Task objective: Copy out only the lines running from the one that contains "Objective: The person" through the end of the listing. Pictures stay out.

▶

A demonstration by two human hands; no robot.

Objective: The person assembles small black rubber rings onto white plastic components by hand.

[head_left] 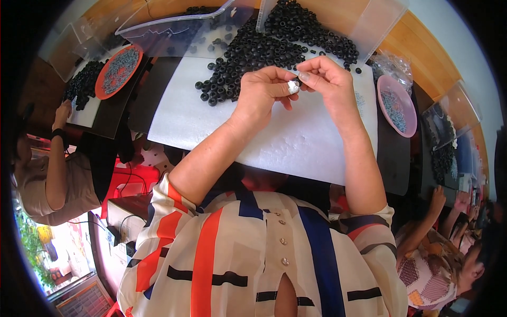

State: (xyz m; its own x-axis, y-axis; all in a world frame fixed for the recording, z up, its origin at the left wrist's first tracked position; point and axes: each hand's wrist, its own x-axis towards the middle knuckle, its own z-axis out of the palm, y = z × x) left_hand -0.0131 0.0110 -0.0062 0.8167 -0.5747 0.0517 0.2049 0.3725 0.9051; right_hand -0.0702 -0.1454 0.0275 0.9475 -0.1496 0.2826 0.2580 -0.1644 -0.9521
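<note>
My left hand [260,91], with white tape round the thumb tip, is closed in a pinch on a small black round part [297,80]. My right hand [328,80] meets it there, thumb and forefinger pressed together at the part; whatever else it may hold is too small to make out. Both hands are above a white foam sheet [274,150]. Just beyond them spreads a heap of black ring-shaped parts [248,55], several lying loose near my left wrist.
A pink bowl [411,113] of small bluish-grey pieces stands right of the sheet, by a clear plastic bag [393,68]. Clear plastic bins [174,29] lie behind the heap. An orange dish [136,63] is at the left. Other people [76,179] work on both sides.
</note>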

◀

Task output:
Objective: The person assembles small black rubber rings onto white plastic components by hand.

[head_left] 

State: (xyz m; its own x-axis, y-axis; all in a world frame fixed for the recording, z up, its origin at the left wrist's first tracked position; point and axes: each hand's wrist, its own x-axis towards the middle knuckle, its own z-axis out of the palm, y = z × x) left_hand -0.0131 0.0110 -0.0062 0.8167 -0.5747 0.0517 0.2049 0.3725 0.9051; right_hand -0.0702 -0.1454 0.0275 0.9475 -0.1496 0.2826 0.2580 -0.1644 -0.9521
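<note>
My left hand [260,91], with white tape round the thumb tip, is closed in a pinch on a small black round part [297,80]. My right hand [328,80] meets it there, thumb and forefinger pressed together at the part; whatever else it may hold is too small to make out. Both hands are above a white foam sheet [274,150]. Just beyond them spreads a heap of black ring-shaped parts [248,55], several lying loose near my left wrist.
A pink bowl [411,113] of small bluish-grey pieces stands right of the sheet, by a clear plastic bag [393,68]. Clear plastic bins [174,29] lie behind the heap. An orange dish [136,63] is at the left. Other people [76,179] work on both sides.
</note>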

The full output has been given.